But after this, like in flock_lock_inode_wait, we will go another 
flock_lock_inode. And the flock_lock_inode it may return 
-ENOMEM/-ENOENT/-EAGAIN/0.

- 0: If there is a try lock, it means that we have call 
locks_move_blocks, and fl->fl_blocked_requests will be NULL, no need to 
wake up at all.
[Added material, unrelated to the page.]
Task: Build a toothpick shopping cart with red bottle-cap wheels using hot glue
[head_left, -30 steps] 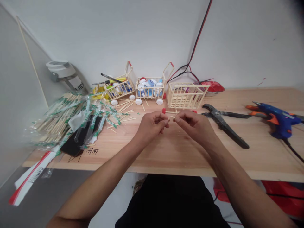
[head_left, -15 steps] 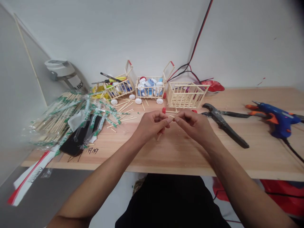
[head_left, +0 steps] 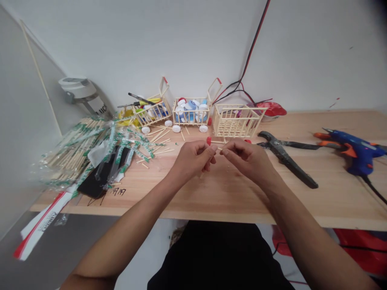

If there is a unlock, no one call wait for me, no need 
to wake up too.

- ENOENT: means we are doing unlock, no one will wait for me, no need to 
wake up.

- ENOMEM: since last time we go through flock_lock_inode someone may 
wait for me, so for this error, we need to wake up them.

- EAGAIN: since we has go through flock_lock_inode before, these may 
never happen because FL_SLEEP will not lose.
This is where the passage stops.